Figure 13 shows mean accuracy (left), and total compute time (right), versus the number of trees used in the classifier. Figure 14 shows the pairwise accuracy for 200 trees (the default) versus 50 trees (left), and 800 trees (right).

Fig. 13
figure 13

Mean accuracy (left), and total compute time (right), vs the number of trees

Fig. 14
figure 14

Pairwise accuracy for 200 trees (the default) vs 50 trees (left), and 800 trees (right)

Unsurprisingly, accuracy tends to increase as the number of trees increases, with a proportional increase in computational expense. However, while there are small but clear differences in accuracy between 50 trees and 200 trees, the differences in accuracy for more than approximately 200 trees are minimal.

4.2.6 Number of features per split

Figure 15 shows mean accuracy (left), and total compute time (right), versus the number of candidate features per split as a proportion of the total number of features, p. Figure 16 shows the pairwise accuracy for \(0.1 \times p\) (the default) versus \(\sqrt{p}\) (left), and \(0.2 \times p\) candidate features per split (right). Note that \(\sqrt{p} > 0.01\times {p}\) for \(p < 10{,}000\).

Fig. 15
figure 15

Mean accuracy (left), and total compute time (right), vs the number of features per split as a proportion of the total number of features

Fig. 16
figure 16

Pairwise accuracy for \(0.1 \times p\) (the default) vs \(\sqrt{p}\) (left), and \(0.2 \times p\) candidate features per split (right)
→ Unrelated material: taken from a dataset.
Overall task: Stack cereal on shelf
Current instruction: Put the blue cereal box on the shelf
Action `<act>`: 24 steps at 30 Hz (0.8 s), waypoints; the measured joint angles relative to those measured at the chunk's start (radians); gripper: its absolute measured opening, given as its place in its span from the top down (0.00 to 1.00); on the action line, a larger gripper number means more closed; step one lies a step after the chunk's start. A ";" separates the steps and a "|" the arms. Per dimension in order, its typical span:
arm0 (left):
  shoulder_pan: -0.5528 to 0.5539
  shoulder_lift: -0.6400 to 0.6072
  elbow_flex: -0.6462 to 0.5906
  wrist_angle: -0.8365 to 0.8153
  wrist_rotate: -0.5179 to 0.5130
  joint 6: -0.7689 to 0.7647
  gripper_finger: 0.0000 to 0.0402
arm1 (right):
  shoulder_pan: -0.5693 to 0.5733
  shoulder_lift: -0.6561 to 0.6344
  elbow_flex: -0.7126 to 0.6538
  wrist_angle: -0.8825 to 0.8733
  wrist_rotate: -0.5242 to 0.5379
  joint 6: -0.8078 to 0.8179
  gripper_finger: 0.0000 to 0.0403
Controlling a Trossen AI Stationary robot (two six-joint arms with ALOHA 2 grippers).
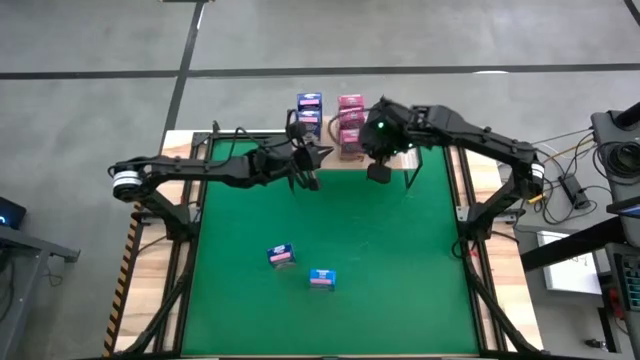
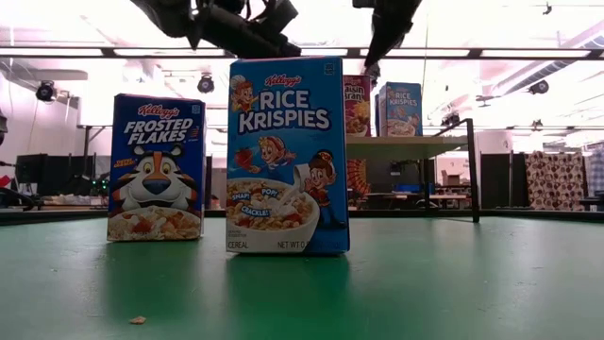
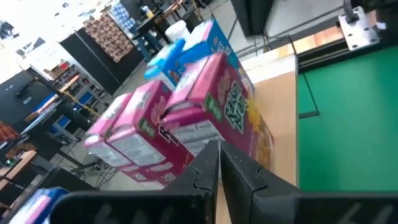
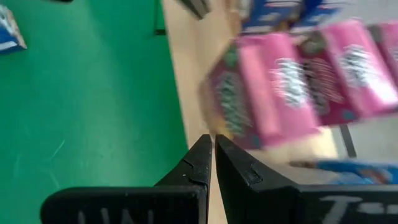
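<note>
The shelf, a light-wood board on thin black legs, stands at the table's far edge. On it stand pink cereal boxes and blue ones; the pink boxes fill the left wrist view. Two more cereal boxes stand upright on the green table: a Frosted Flakes box and a Rice Krispies box, seen in the high view as box and box. My left gripper is shut and hovers just before the pink boxes. My right gripper is shut above the board's edge.
Bare green table lies between the shelf and the two near boxes. Black frame rails run along both table sides. Cables and equipment stand off the table's right side.
</note>
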 joint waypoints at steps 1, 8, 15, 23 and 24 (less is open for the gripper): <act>-0.002 -0.004 0.000 -0.001 0.000 0.001 1.00 | 0.010 0.000 -0.022 0.024 0.000 -0.006 0.97; -0.004 -0.047 0.000 -0.063 0.000 0.002 1.00 | 0.053 0.001 -0.168 0.139 0.011 -0.049 0.97; -0.039 -0.111 0.000 -0.277 0.002 -0.021 1.00 | 0.108 -0.011 -0.239 0.228 0.010 -0.066 0.97; -0.132 -0.187 0.000 -0.553 0.002 -0.159 1.00 | 0.207 -0.116 -0.432 0.443 0.010 -0.095 0.97; -0.146 -0.191 0.000 -0.558 0.002 -0.176 1.00 | 0.219 -0.135 -0.463 0.477 0.010 -0.100 0.97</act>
There is a clear advantage in terms of accuracy from increasing the number of candidate features per split to a linear proportion (\(\ge 0.05 \times p\)) of the total number of features, with a proportional increase in computational expense. However, the differences in accuracy between sampling \(5\%\), \(10\%\), or \(20\%\) of the features are minimal.

5 Conclusion

We demonstrate that a simplified interval method, Quant, using a single type of feature (quantiles), fixed intervals, and a standard classifier, without any separate interval or feature selection process, can achieve the same accuracy as the most accurate current interval methods. Compared to most current state-of-the-art methods for time series classification—many of which require considerable computational resources—Quant is both simpler, and represents a significant improvement in terms of accuracy relative to computational cost. Middlehurst et al. (2024) state that ‘special mention must be given to Quant. It achieves high accuracy remarkably fast...’ (p 53), and that ‘...there is a case to be made for using Quant by default, at least for exploratory analysis, because it is so fast’ (p 56). In future work, we intend to explore the extension of the method to variable-length and multivariate time series, as well as further improvements to computational efficiency.